WORK INSTRUCTIONS: Set down the records exactly as they stand, except for any pictures, which you should omit.

MATERIAL FOR THIS EXERCISE:
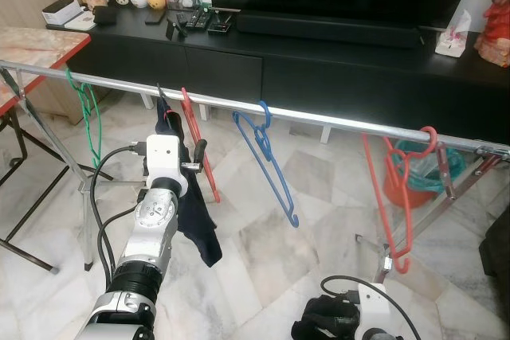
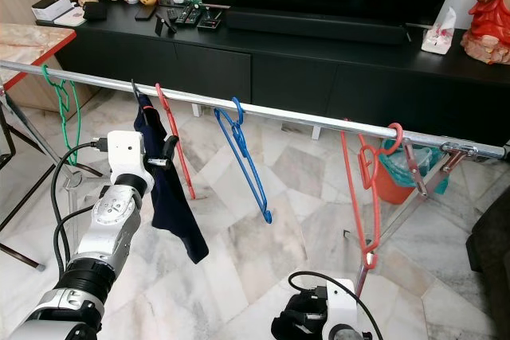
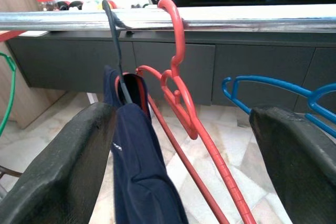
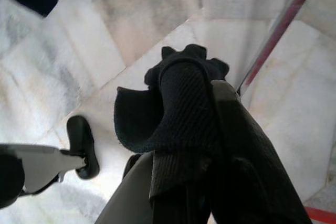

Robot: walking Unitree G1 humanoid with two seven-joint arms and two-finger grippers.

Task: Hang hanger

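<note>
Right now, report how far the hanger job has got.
Done: the black hanger carrying the navy garment is hooked over the metal rail, beside the red hanger. In hand: the left end effector is open, its fingers either side of the garment without gripping it. The right end effector, held low, is shut on a black cloth. Left: withdrawing the left arm.

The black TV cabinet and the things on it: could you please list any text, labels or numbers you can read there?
None can be read.
The white box at the cabinet's end: any print is too small to read.
The white tissue pack with pink pattern: blurred, unreadable.
The remote controls: button markings too small.
</note>
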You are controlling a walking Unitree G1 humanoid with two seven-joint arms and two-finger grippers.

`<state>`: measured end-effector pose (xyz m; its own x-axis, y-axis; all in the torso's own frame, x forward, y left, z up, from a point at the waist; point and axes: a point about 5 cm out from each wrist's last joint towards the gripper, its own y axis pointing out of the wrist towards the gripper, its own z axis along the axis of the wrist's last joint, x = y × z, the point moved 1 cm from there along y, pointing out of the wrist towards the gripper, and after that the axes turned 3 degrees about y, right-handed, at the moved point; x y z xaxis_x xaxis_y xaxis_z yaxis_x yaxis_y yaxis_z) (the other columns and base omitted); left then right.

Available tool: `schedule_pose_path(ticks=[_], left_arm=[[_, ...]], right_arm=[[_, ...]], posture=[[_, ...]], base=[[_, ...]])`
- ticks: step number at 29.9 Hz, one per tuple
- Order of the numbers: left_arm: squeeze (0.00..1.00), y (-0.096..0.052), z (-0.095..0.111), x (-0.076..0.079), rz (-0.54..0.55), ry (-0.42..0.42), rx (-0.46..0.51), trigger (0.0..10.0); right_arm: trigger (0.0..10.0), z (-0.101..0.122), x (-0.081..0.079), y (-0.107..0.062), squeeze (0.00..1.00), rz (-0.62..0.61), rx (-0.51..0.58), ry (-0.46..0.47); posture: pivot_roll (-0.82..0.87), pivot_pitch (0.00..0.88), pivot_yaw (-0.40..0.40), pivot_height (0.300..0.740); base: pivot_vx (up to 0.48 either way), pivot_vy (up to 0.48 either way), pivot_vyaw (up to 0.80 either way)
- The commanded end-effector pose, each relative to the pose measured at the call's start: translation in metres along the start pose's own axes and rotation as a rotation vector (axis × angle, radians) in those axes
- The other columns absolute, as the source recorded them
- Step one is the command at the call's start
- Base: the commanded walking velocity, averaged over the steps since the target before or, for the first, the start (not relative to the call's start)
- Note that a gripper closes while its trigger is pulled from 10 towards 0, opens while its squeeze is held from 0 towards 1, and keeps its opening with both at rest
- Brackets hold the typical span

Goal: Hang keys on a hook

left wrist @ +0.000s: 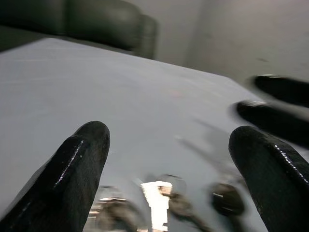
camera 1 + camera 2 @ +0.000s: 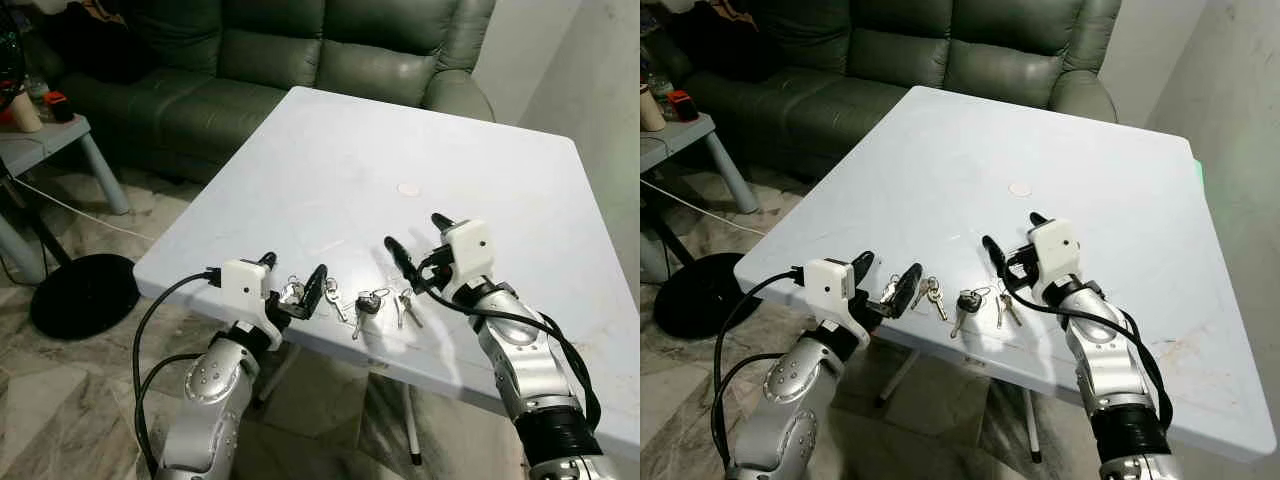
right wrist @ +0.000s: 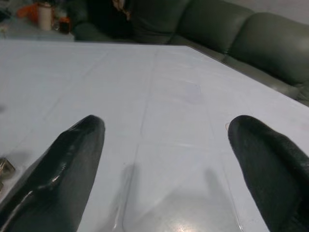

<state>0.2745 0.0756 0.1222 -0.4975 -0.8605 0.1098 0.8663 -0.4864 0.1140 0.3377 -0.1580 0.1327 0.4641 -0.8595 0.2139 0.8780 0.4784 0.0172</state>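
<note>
White table (image 2: 300, 170) bears keys (image 2: 365, 302) and a small disc (image 2: 409, 188).

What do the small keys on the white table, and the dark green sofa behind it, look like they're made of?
The small silver keys look like bare metal: they glint, and some seem to have dark heads. The dark green sofa looks like leather or a faux leather, given its smooth sheen and soft creases. The white square table looks like matte plastic.

head eyes: look down on table (image 2: 330, 180); wrist cams: low, close over same tabletop
</note>
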Motion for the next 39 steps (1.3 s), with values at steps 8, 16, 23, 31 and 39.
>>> schedule_pose_path(ticks=[8,16,23,31,39], left_arm=[[0.0,0.001,-0.003,0.02,-0.088,0.01,-0.02,10.0],[0.0,0.0,-0.002,0.021,-0.088,0.003,-0.022,10.0],[0.0,0.001,-0.001,0.021,-0.087,0.003,-0.025,10.0],[0.0,0.002,0.0,0.023,-0.088,0.004,-0.022,10.0],[0.0,0.003,0.003,0.022,-0.088,-0.003,-0.014,10.0]], right_arm=[[10.0,-0.008,0.012,-0.006,0.0,0.155,-0.074,-0.115],[10.0,-0.005,0.018,-0.008,0.0,0.202,-0.086,-0.144],[10.0,-0.01,0.016,-0.008,0.0,0.265,-0.092,-0.205],[10.0,-0.012,0.017,-0.012,0.0,0.323,-0.104,-0.259],[10.0,-0.018,0.012,-0.016,0.0,0.409,-0.122,-0.255]], posture=[[0.06,0.071,-0.09,0.74],[0.06,0.076,-0.093,0.74],[0.06,0.076,-0.094,0.74],[0.06,0.069,-0.097,0.74],[0.06,0.057,-0.095,0.74]], base=[[0.0,0.0,0.0],[0.0,0.0,0.0],[0.0,0.0,0.0],[0.0,0.0,0.0],[0.0,0.0,0.0]])
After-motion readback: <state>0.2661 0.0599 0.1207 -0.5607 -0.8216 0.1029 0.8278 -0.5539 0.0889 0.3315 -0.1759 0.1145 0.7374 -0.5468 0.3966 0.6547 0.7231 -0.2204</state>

RESPONSE TO THE EXERCISE:
Robot: walking Unitree G1 humanoid with two seven-joint arms and two-finger grippers.

Task: Hang hanger

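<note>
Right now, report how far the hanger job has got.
Done: the black hanger carrying the navy garment is hooked over the metal rail, beside the red hanger. In hand: the left end effector is open, its fingers either side of the garment without gripping it. The right end effector, held low, is shut on a black cloth. Left: withdrawing the left arm.

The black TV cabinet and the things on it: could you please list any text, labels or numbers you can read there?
None can be read.
The white box at the cabinet's end: any print is too small to read.
The white tissue pack with pink pattern: blurred, unreadable.
The remote controls: button markings too small.
</note>
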You are controlling a walking Unitree G1 humanoid with two seven-joint arms and two-finger grippers.

`<state>`: measured end-effector pose (xyz m; its own x-axis, y-axis; all in the torso's own frame, x forward, y left, z up, from a point at the waist; point and axes: a point about 5 cm out from each wrist's last joint towards the gripper, its own y axis pointing out of the wrist towards the gripper, its own z axis along the axis of the wrist's last joint, x = y × z, the point moved 1 cm from there along y, pointing out of the wrist towards the gripper, and after that the axes turned 3 degrees about y, right-handed, at the moved point; x y z xaxis_x xaxis_y xaxis_z yaxis_x yaxis_y yaxis_z) (the other columns and base omitted); left then right.

Available tool: `schedule_pose_path(ticks=[_], left_arm=[[_, ...]], right_arm=[[_, ...]], posture=[[_, ...]], base=[[_, ...]])`
- ticks: step number at 29.9 Hz, one per tuple
- Order of the numbers: left_arm: squeeze (0.00..1.00), y (-0.096..0.052), z (-0.095..0.111), x (-0.076..0.079), rz (-0.54..0.55), ry (-0.42..0.42), rx (-0.46..0.51), trigger (0.0..10.0); right_arm: trigger (0.0..10.0), z (-0.101..0.122), x (-0.081..0.079), y (-0.107..0.062), squeeze (0.00..1.00), rz (-0.62..0.61), rx (-0.51..0.58), ry (-0.46..0.47); posture: pivot_roll (-0.82..0.87), pivot_pitch (0.00..0.88), pivot_yaw (-0.40..0.40), pivot_height (0.300..0.740); base: pivot_vx (up to 0.48 either way), pivot_vy (up to 0.48 either way), pivot_vyaw (up to 0.80 either way)
- The commanded end-effector pose, each relative to the pose measured at the call's start: translation in metres along the start pose's own axes and rotation as a rotation vector (axis × angle, radians) in those axes
- The other columns absolute, as the source recorded them
- Step one is the command at the call's start
- Base: the commanded walking velocity, averaged over the steps since the target before or, for the first, the start (not relative to the call's start)
- Note that a gripper closes while its trigger is pulled from 10 towards 0, opens while its squeeze is held from 0 towards 1, and keeps its opening with both at rest
- Brackets hold the typical span

Goal: Hang keys on a hook

left wrist @ +0.000s: 
camera 1 + camera 2 @ +0.000s: 
right wrist @ +0.000s: 

<state>0.2745 0.0756 0.1222 -0.4975 -0.8605 0.1098 0.8663 -0.4864 0.1140 0.3377 -0.1580 0.1327 0.4641 -0.8595 0.2139 0.8780 0.4784 0.0172</state>
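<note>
White table (image 2: 300, 170) bears keys (image 2: 365, 302) and a small disc (image 2: 409, 188).

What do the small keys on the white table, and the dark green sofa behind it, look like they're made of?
The small silver keys look like bare metal: they glint, and some seem to have dark heads. The dark green sofa looks like leather or a faux leather, given its smooth sheen and soft creases. The white square table looks like matte plastic.

head eyes: look down on table (image 2: 330, 180); wrist cams: low, close over same tabletop
</note>
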Motion for the next 39 steps (1.3 s), with values at steps 8, 16, 23, 31 and 39.
>>> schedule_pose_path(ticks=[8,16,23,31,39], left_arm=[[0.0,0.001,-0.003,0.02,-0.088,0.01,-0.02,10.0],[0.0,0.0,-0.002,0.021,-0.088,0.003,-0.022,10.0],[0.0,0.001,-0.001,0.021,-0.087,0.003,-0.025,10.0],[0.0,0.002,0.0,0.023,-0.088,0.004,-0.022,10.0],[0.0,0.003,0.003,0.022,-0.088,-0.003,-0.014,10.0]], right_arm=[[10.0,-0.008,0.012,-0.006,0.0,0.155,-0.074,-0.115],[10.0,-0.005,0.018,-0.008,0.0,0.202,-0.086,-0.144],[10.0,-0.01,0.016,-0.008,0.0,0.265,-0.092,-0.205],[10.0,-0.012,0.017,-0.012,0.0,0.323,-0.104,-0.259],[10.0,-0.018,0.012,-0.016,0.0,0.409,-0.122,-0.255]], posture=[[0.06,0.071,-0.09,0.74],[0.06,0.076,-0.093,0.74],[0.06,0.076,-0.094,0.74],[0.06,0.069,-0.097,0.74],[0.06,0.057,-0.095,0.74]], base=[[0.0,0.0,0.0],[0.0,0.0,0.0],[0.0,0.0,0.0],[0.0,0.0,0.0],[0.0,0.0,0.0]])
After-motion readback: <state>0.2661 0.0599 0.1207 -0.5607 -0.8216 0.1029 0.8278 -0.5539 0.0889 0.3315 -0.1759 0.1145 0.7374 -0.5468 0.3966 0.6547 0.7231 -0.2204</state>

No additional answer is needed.